Counting is still underway in the Federation Council election with former Urana Shire Mayor Pat Bourke and new-comers to local government Corowa’s Shaun Whitechurch and Howlong’s David Longley the first to be voted in on the nine-member council.

The vote count started on Saturday evening with residents able to follow the rolling tally via the NSW Electoral Commission’s website.

Mr Bourke told The Free Press he was amazed at the high number of first preference votes his group received (1207), saying he could not have won his seat without the support of his fellow ticket members which numbered ten candidates.

“It’s been amazing the support that people have given us,” he said.

“The number of votes reflects on the great team that I had, they were a great brunch of really hard workers and I was just so lucky to have them.”

Mr Bourke, who owns Billabong Agriculture in Urana and Oaklands, served four years as deputy mayor and almost three terms as mayor of the Urana Shire Council up until the amalgamation.

He now faces a nervous wait to see if number two on his ticket, John Doyle, joins him on council.

“He has sort of got his toe over the line and we are just waiting to see what happens with this last lot of votes,” Mr Bourke said.

“It would be great to see him on council with me, he’s a really good councillor and has a lot to offer.”

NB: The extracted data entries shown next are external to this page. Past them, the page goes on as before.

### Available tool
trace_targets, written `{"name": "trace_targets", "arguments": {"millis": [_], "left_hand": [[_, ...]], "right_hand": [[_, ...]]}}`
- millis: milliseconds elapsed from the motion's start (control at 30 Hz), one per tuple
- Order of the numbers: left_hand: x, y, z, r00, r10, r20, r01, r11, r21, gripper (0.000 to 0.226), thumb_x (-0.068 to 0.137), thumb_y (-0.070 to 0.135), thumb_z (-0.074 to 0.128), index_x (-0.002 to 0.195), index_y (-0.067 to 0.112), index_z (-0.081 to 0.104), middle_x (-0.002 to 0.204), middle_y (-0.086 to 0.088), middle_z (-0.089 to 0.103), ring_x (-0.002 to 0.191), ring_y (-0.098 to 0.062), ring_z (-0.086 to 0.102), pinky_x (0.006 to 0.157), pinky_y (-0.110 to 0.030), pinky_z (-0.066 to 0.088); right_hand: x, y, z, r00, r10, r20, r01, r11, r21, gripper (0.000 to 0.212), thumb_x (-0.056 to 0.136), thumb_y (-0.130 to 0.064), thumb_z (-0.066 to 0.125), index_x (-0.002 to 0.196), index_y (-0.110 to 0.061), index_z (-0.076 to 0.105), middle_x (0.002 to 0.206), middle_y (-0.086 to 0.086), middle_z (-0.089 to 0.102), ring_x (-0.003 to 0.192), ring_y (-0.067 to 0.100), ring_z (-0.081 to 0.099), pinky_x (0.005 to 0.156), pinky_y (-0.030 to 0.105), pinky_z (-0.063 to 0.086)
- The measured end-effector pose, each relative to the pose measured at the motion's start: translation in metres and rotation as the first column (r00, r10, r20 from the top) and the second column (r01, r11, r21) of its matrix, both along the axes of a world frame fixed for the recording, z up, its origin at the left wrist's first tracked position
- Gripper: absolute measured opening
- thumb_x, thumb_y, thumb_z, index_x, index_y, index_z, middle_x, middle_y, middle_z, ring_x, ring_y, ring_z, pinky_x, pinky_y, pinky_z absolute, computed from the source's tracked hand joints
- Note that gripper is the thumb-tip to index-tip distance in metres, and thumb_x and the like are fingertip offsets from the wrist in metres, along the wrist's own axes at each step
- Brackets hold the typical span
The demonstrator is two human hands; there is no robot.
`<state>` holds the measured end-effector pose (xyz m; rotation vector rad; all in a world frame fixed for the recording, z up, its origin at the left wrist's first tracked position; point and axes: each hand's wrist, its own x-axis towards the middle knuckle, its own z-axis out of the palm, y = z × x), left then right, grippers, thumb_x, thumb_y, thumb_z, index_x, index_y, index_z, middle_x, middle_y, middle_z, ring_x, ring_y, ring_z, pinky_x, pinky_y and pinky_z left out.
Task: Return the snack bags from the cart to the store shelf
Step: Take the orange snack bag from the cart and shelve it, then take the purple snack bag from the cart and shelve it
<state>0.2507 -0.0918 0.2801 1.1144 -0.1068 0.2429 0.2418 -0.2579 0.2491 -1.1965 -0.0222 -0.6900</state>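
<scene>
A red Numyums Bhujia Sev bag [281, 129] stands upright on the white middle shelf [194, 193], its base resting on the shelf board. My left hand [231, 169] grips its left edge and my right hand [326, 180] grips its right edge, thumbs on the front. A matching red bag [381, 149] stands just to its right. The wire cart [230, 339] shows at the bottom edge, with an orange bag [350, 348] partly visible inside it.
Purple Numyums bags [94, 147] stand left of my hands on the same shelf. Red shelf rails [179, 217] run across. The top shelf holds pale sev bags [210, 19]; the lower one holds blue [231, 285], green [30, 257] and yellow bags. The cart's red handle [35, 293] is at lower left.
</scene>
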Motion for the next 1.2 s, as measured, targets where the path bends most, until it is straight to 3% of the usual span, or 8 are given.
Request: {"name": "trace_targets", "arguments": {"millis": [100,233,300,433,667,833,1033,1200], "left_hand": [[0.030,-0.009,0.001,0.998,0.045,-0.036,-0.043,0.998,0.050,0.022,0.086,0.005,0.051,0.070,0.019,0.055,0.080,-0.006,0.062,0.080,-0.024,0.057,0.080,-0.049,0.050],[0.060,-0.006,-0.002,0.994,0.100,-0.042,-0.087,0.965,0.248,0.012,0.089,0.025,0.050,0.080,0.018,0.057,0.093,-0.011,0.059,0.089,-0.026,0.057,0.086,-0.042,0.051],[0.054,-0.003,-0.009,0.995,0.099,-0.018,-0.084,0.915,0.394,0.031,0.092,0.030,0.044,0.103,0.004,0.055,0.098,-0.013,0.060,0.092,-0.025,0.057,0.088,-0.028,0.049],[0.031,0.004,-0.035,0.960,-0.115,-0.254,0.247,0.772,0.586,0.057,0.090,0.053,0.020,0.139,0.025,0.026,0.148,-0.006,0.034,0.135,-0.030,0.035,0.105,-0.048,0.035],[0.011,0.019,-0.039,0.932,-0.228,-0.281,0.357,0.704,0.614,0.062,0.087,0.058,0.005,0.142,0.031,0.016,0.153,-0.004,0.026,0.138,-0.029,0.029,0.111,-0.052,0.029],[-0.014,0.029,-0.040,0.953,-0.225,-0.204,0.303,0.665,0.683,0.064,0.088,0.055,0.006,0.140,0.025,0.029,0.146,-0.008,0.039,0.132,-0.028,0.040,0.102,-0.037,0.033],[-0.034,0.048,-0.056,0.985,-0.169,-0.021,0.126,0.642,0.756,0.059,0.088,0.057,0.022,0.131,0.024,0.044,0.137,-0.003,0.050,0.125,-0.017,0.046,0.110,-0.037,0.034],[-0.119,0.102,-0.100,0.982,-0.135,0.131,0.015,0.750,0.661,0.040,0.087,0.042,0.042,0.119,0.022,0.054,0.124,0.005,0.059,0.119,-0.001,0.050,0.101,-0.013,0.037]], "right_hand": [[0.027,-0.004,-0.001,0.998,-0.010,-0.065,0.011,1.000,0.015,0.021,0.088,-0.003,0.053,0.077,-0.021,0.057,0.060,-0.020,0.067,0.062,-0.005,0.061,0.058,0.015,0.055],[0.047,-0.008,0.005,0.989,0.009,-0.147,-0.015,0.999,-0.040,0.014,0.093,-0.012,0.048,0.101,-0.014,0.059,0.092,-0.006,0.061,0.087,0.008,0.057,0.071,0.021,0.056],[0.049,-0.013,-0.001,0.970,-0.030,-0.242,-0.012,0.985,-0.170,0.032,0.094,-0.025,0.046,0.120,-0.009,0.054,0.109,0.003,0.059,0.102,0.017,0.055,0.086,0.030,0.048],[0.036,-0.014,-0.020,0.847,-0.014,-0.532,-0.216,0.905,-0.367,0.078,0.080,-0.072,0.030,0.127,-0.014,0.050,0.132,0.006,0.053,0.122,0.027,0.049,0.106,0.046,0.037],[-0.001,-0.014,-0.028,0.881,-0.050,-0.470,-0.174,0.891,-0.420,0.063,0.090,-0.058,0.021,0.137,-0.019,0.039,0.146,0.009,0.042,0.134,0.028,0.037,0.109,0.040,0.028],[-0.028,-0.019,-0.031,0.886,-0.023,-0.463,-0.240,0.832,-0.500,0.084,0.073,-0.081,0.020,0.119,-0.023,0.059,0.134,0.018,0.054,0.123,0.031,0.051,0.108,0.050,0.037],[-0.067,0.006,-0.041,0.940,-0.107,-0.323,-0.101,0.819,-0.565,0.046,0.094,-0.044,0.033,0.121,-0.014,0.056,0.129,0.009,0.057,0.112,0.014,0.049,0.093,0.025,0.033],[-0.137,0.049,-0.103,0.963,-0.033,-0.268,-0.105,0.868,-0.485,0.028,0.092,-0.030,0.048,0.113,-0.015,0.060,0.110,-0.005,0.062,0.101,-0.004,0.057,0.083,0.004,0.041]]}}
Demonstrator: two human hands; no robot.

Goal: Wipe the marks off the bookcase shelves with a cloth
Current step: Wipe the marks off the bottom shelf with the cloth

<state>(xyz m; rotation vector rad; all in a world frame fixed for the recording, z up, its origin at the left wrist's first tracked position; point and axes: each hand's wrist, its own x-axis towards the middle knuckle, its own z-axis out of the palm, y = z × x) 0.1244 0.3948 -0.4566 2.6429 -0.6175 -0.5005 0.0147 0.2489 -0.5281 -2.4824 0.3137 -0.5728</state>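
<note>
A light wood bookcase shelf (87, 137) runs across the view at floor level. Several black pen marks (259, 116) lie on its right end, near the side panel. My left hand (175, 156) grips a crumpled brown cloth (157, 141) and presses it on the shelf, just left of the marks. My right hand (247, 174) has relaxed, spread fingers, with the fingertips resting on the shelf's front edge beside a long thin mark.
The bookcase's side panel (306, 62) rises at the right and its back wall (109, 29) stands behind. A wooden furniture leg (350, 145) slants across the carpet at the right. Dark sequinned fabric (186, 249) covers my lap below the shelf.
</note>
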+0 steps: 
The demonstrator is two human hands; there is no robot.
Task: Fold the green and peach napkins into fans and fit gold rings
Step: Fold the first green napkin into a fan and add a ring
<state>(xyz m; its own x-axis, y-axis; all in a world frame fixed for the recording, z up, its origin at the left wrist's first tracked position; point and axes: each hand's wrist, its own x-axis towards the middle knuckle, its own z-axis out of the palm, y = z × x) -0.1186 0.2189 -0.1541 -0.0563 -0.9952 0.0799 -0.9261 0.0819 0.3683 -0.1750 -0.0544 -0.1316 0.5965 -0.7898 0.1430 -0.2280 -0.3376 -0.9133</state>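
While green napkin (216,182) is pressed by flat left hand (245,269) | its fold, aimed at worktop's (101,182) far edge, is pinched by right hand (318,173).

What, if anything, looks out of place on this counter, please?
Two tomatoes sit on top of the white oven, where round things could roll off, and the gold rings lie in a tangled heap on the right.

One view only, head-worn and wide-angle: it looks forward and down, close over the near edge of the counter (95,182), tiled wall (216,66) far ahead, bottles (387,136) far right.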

Mr Bourke could also be Federation Council’s first mayor.

“I am certainly keen to put my hand up given my experience as past mayor with Urana,” he said.

Both Mr Bourke’s and Mr Whitechurch’s groups (D and A respectively) polled strongly from the outset on Saturday night.

Mr Whitechurch’s group received a staggering 1351 first preference votes and was still pinching himself on Monday.

“I couldn’t believe it,” he said.

“Over 3000 people voted in Corowa and I have picked up almost 1400 first preference votes so that’s almost half the town that has voted for me.

“It was literally like that because every second person who walked through was saying ‘yep, I’m voting for you’.”

Mr Whitechurch, who is the operations manager at Corowa’s Focus Engineering with his boss James Webb who was also on his ticket, said he would not seek out the position of mayor.

“I am not going to put my hand up for mayor, I mean I work full-time and the mayor is almost a full-time job itself,” he said.

“And we still don’t know who is on the council, some of these people are pretty nervous sitting back three days after the election and wondering if they have got a spot and I was just pretty lucky that I got on early.”

Meanwhile, David Longley discovered he had cemented his position on council through a text message from his daughter.

“I was at the polling centre all day and went to the pub after the polls closed and had a feed and a few beers and went home, so I didn’t stay up for the voting that night,” he said.

“I went to watch the footy but I crashed and slept through the footy and everything else.

“My daughter sent me a text message in the morning congratulating me, so I had a stickybeak and saw that I did win well.”

The Lowe Square committee of management chairman received 765 first preference votes.

To date 6901formal votes have been counted and 621 informal votes as the newspaper went to print.

Counting could take several more days as preferences are taken into consideration before the six remaining spots on council are announced.